Would you reproduce exactly the lines below from the one holding "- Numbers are" through the one holding "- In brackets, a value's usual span", inclusive, and no others?

START Data records

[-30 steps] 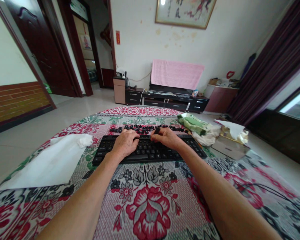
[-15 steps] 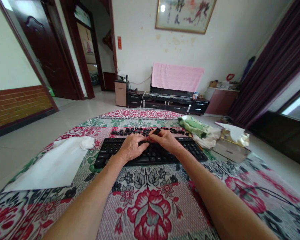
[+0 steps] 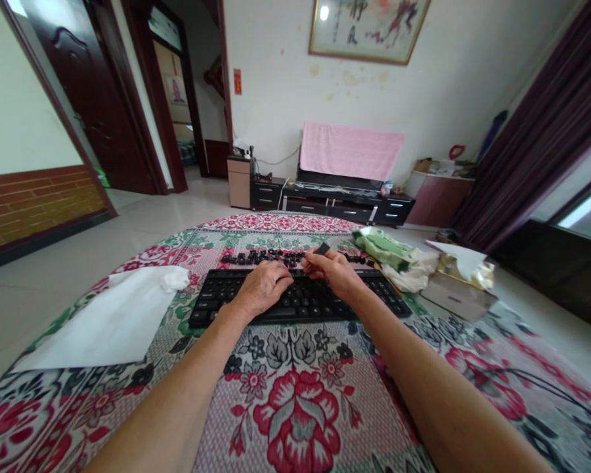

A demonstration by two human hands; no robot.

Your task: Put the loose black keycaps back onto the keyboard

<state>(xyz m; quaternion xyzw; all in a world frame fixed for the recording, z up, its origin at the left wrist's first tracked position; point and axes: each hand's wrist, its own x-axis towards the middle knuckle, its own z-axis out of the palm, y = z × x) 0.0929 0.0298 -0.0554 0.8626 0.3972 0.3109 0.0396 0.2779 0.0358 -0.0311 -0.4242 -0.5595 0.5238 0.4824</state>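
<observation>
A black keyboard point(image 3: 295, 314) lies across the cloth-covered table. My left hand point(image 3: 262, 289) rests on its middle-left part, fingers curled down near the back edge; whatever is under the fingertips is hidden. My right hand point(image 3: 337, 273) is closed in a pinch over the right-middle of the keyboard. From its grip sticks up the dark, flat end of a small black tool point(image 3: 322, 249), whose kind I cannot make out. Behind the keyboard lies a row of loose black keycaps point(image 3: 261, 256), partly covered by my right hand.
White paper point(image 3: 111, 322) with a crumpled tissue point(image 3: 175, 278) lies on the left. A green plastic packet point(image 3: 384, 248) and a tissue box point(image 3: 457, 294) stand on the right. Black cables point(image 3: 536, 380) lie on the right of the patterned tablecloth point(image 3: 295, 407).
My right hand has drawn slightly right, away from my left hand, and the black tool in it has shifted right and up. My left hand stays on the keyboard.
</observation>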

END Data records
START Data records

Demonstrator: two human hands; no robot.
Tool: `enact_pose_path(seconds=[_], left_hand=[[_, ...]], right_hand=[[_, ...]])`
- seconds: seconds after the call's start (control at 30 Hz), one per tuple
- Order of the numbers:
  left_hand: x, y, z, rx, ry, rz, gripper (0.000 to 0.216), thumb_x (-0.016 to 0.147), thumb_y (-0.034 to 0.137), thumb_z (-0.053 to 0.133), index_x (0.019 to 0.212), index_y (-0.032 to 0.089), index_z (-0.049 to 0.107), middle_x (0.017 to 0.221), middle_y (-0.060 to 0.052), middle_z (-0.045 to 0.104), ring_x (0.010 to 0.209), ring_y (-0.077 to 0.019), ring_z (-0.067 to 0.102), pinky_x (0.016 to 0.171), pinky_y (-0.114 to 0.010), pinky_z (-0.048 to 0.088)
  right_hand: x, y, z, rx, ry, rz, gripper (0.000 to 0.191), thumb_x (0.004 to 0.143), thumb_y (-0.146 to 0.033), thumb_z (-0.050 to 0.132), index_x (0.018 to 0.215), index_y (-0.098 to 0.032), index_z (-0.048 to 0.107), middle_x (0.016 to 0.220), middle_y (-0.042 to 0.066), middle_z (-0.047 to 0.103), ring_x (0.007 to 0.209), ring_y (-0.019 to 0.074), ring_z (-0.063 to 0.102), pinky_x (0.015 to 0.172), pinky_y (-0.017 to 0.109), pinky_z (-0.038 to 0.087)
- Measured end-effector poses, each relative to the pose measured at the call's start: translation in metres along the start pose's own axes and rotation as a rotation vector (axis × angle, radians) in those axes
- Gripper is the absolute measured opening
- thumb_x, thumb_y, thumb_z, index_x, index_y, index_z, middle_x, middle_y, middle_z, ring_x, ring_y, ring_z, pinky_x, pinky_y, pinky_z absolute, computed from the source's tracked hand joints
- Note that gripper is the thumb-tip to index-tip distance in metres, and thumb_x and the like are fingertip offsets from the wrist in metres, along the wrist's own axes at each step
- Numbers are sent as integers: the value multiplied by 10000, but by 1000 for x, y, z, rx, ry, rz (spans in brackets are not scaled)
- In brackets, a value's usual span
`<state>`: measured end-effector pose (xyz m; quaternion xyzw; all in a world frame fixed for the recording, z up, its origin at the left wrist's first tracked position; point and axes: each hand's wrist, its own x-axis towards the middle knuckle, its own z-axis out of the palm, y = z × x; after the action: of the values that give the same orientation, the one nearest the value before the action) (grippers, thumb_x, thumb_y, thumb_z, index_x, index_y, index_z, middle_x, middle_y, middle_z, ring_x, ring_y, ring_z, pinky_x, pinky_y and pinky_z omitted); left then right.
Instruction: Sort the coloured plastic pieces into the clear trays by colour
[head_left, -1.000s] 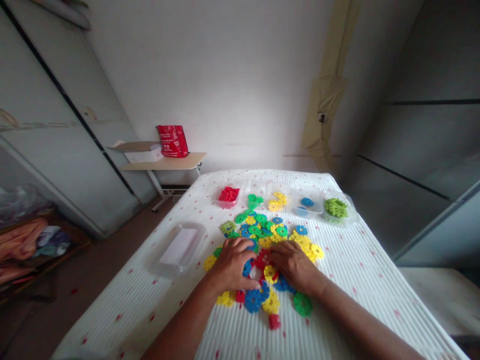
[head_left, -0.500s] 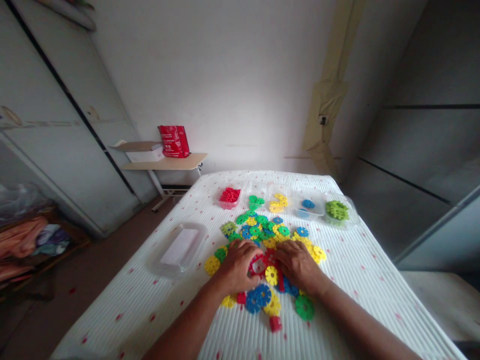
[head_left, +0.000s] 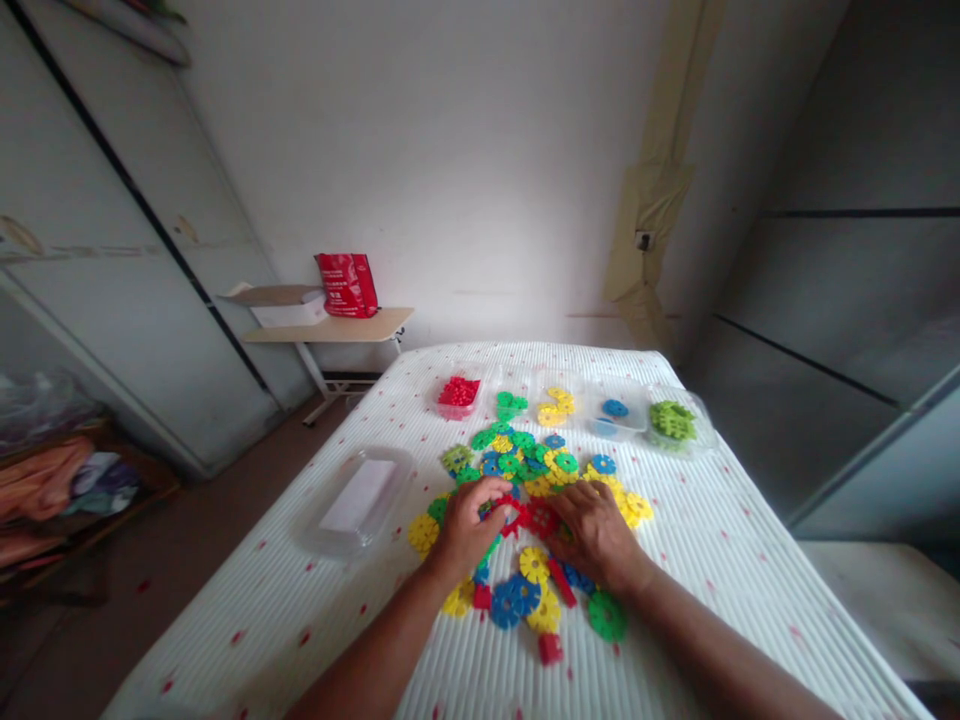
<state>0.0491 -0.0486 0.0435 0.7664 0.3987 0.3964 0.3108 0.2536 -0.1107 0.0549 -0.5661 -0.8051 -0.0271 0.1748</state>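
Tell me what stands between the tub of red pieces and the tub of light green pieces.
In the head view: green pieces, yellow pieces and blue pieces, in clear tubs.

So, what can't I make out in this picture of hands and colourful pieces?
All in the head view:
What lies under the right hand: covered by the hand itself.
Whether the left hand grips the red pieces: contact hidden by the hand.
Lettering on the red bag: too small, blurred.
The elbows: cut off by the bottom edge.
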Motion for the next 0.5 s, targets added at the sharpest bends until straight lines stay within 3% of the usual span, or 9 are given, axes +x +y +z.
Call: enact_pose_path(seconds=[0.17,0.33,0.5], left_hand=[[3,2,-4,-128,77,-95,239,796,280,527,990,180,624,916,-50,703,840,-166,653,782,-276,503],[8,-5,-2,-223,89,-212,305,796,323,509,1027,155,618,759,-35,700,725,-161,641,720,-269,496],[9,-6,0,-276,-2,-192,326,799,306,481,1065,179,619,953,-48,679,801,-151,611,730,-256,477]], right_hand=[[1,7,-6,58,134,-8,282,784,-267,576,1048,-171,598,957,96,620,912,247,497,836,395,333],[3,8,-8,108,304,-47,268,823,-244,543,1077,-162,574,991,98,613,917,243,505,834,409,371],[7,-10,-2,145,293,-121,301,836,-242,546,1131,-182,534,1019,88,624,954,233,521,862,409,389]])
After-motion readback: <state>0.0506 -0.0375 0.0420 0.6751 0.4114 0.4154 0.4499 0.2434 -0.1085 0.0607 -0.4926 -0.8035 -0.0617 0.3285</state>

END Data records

◆ **Solution**:
- Numbers are sent as integers: the value multiplied by 10000, but by 1000 for x, y, z, rx, ry, rz (spans in brackets are not scaled)
- In brackets, a value's usual span

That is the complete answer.